Ken Thompson quit his job as a NSW fire chief and embarked on a cycling trip around Europe in 2010 to search for his missing son. At three-years-old, Andrew Thompson had been flown out of Australia by his mother Melinda Stratton while in the midst of a custody battle.
Unsure of where the mother and son were living, Mr Thompson travelled across nine countries during his 6,500 kilometre journey during which he cycled for an average of six to eight hours a day over four months.
Wearing a jersey emblazoned with his son’s face and with the child’s favourite toy strapped to the front of his bike, Mr Thompson made pointed efforts to raise media attention everywhere he went in the hope of someone coming forward with information.
Unbeknown to his father, Andrew had been living in the Netherlands where Mr Thompson was led after an anonymous tip and after an intervention facilitated by the Australian Embassy and local police, was reunited with his boy, then aged six.
In January 2011, the pair returned to Australia and Mr Thompson told the ABC that he was glad to be home and would “like to ask the national and international media to please respect Andrew's privacy and give him a chance to be a normal, little Aussie boy.”
At the height of their 13-day recovery mission, 60 Minutes reporter Ray Martin drove Launceston mother Kayleen away from a crowded Barcelona cafe after she had snatched her young son.
Gaudi was just 18-months-old when he was taken from his home in Tasmania and flown to his father's native Spain during what was supposed to be a day-long custodial visit.
After learning of their whereabouts, Kayleen followed the pair to Barcelona where she was accompanied by a 60 Minutes camera crew.
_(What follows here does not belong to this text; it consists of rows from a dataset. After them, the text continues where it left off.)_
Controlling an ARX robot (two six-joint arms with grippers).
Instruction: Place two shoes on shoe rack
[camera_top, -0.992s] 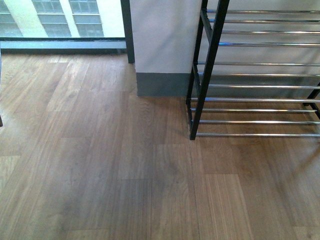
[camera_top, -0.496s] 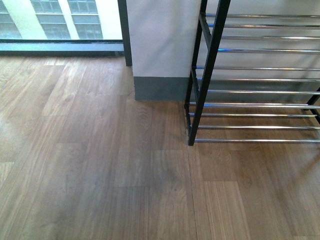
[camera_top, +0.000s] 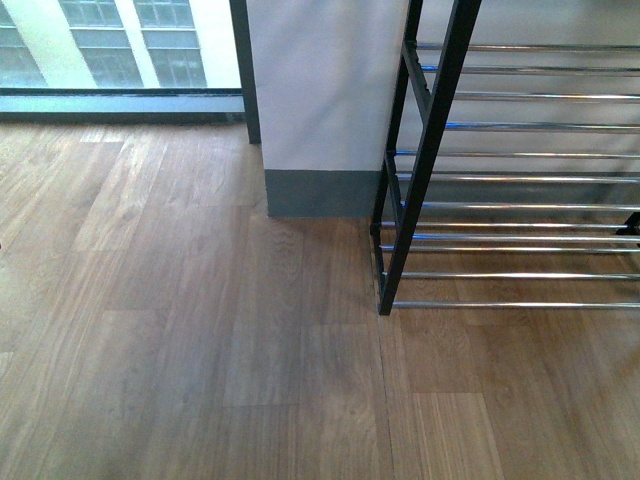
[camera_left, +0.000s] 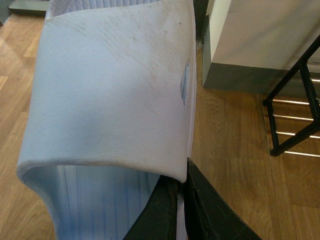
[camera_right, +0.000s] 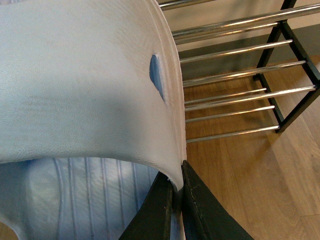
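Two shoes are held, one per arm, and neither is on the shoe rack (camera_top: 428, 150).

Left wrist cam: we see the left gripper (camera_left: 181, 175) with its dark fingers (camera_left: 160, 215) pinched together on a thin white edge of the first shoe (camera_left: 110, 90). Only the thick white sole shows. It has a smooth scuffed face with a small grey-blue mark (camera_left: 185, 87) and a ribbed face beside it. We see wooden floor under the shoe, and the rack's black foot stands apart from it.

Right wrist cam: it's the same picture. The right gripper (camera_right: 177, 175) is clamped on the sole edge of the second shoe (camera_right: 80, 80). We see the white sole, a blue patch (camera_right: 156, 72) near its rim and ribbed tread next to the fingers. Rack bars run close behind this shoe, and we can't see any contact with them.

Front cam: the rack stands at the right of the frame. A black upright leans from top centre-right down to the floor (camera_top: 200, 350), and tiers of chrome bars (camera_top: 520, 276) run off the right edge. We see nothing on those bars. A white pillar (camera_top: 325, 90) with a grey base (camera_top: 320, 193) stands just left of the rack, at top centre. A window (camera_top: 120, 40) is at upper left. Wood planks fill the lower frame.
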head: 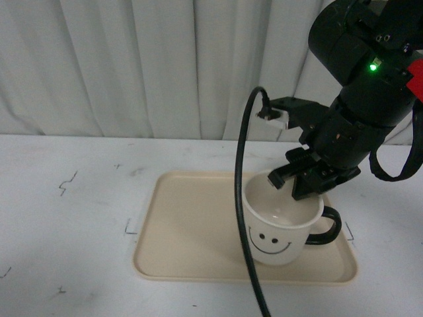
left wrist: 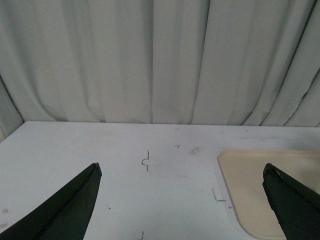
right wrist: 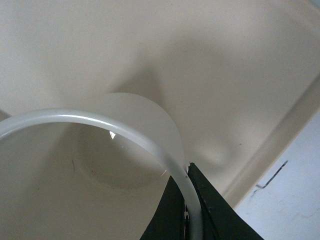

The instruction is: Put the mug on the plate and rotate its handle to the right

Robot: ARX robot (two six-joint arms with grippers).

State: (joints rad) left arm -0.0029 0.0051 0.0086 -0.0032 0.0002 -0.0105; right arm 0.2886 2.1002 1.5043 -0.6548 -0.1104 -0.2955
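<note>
The cream mug (head: 281, 224) with a black smiley face stands upright on the right part of the beige plate (head: 185, 224). Its black handle (head: 327, 228) points right. My right gripper (head: 301, 185) is shut on the mug's far rim, one finger inside and one outside. In the right wrist view the white rim of the mug (right wrist: 100, 122) runs between the two black fingers (right wrist: 212, 205), with the right gripper (right wrist: 187, 167) pinching it. My left gripper (left wrist: 182, 170) is open over bare table, and the plate (left wrist: 260, 185) lies beside one fingertip.
A black cable (head: 244, 218) loops down in front of the mug and plate. Small pen marks (head: 66, 181) dot the white table. A pleated curtain (head: 132, 59) hangs behind the table.
</note>
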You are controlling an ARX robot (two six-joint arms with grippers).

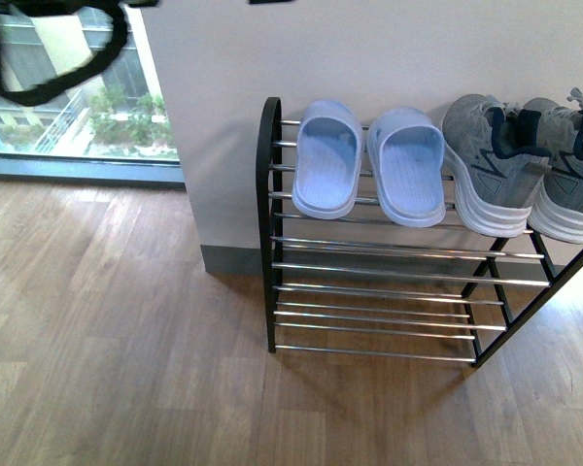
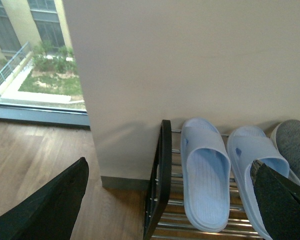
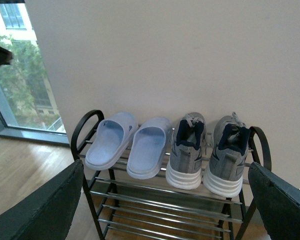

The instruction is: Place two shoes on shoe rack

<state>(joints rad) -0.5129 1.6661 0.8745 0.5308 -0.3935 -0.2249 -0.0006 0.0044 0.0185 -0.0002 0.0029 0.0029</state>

In a bold move that went against local laws, she took the opportunity when her former partner went to the bathroom and collected her son from a busy cafe and disappeared with him onto the bustling streets.
Fleeing to Madrid, they spent the night in a trucker's motel before boarding a boat to Gibraltar and heading back to Australia.
Three and a half decades later Gaudi tells Tuesday's episode of Insight he has had to deal with a lot of anger as he grappled with life after the incident. "As you mature with it and start to understand and your emotions are going crazy," he says, "you're starting to act and probably say things you wouldn't normally, that are not socially acceptable."
Despite this, Gaudi hasn't completely turned against the man who kidnapped him, saying, "I love my father, even though he did what he did and he went past the point of no return, and yeah, it's, it just causes pain."